French Onion Soup

recipe
Serves: 4
Prep Time
30 mins
Cook Time
1 hr
2 large sweet yellow onions, sliced
3 tbsp unsalted butter
1 tsp sugar
2 cloves garlic, minced
½ tsp salt
½ tsp pepper
¼ cup white wine
1 tbsp tomato paste
5 cups beef stock
1 bay leaf
bouquet garni (dried or fresh) *see notes*
2oz brandy
french bread, lightly toasted
8oz gruyere cheese
  • 1. Melt butter in a large skillet or dutch oven.
  • 2. Add onions to skillet. Cook for approximately 5 min over medium to medium high heat then add sugar. Stir occasionally.

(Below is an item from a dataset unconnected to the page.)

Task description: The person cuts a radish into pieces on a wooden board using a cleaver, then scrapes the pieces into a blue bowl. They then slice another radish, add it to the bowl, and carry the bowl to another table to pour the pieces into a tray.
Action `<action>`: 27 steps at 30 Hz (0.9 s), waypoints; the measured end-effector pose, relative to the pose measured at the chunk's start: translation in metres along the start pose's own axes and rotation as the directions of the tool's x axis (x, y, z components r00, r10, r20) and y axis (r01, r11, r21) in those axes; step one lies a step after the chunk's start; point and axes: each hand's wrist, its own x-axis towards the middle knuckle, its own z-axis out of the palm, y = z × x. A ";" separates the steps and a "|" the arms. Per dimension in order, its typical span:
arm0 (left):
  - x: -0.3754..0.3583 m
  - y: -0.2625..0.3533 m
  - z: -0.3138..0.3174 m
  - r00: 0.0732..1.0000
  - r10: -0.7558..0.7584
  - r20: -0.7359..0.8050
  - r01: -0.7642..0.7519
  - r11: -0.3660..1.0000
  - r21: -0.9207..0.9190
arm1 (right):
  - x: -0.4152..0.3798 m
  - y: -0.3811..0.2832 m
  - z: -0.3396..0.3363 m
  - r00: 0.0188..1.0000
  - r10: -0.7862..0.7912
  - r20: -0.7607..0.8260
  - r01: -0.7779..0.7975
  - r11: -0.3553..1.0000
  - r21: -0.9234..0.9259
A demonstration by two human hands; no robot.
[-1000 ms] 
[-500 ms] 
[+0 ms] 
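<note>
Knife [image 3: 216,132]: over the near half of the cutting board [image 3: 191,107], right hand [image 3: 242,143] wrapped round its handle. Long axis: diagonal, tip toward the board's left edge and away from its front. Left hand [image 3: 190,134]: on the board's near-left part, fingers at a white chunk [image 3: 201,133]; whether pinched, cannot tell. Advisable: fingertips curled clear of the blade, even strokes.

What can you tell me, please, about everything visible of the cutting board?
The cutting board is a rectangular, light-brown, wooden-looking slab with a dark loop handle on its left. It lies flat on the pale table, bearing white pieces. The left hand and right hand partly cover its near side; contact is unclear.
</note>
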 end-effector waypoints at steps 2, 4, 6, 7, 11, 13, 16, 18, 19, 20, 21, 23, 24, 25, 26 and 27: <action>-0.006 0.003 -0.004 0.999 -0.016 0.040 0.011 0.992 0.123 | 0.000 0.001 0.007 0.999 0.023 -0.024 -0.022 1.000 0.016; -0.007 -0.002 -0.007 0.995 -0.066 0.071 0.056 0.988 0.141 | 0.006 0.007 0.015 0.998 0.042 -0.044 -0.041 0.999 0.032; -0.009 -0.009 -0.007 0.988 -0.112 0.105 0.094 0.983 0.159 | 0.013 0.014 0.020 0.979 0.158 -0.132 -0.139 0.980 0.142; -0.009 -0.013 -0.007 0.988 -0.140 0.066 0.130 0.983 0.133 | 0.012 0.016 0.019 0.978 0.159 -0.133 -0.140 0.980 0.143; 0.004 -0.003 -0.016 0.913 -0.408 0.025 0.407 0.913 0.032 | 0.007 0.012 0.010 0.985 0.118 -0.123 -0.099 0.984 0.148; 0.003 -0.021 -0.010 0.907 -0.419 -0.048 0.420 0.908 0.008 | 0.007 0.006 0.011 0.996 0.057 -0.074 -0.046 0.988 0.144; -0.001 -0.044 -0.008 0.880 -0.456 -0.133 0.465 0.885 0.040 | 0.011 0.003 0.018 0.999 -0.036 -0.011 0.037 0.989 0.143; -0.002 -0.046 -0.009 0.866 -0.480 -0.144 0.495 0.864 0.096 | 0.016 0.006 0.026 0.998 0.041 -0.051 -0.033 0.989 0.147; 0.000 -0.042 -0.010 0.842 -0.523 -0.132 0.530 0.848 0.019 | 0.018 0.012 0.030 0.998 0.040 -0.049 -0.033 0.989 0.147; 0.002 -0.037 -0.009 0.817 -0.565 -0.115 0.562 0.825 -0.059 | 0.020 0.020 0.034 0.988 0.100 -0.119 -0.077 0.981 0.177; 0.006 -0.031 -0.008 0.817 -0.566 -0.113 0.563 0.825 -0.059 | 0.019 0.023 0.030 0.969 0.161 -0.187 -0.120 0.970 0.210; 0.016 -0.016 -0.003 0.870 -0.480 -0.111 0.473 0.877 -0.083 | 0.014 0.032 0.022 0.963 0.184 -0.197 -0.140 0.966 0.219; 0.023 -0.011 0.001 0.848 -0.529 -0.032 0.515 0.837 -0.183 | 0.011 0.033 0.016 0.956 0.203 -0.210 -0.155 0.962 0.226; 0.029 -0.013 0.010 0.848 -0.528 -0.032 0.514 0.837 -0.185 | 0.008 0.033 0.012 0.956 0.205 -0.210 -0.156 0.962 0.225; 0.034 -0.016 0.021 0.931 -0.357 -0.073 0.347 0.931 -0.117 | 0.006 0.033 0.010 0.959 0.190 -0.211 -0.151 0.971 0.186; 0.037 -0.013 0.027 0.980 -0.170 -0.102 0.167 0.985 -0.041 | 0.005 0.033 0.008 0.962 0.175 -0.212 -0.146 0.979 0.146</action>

  • 3. Continue to cook until onions begin to caramelize and brown. You do not need all onions to brown, but a good mix of caramelized onions and less cooked onions is ideal.
  • 4. Add garlic, salt and pepper and stir. Let cook for 1 minute.
  • 5. Add wine and continue to cook for 2 minutes to cook out the alcohol. Scrape the bottom of the pan for the browned bits.
  • 5. Add beef stock, tomato paste, bouquet garni (see notes), bay leaf and brandy. Bring to a boil then reduce heat to simmer for 30-40 minutes.
  • 6. While soup is simmering, thinly slice or grate cheese, and cut rounds of French bread that will cover the top of the bowl. Toast bread lightly.
  • 7. Pour soup in bowls and cover with bread. Sprinkle cheese on top of bread, as much as you prefer.
  • 8. Place soup bowls on an oven safe tray or dish and place on the middle rack to broil for 2-5 minutes until cheese has melted completely and begins to brown.
  • 9. Remove from oven and let stand for 5 minutes before serving.
  • Notes: For the bouquet garni you can use fresh or dried herbs. For fresh herbs, use 5 sprigs of thyme, 1 sprig oregano, and two sprigs of parsley. For dried herbs, use 1 tsp of each herb. If using fresh herbs, wrap all the herbs in a cheesecloth with the bay leaf and tie it with kitchen twine.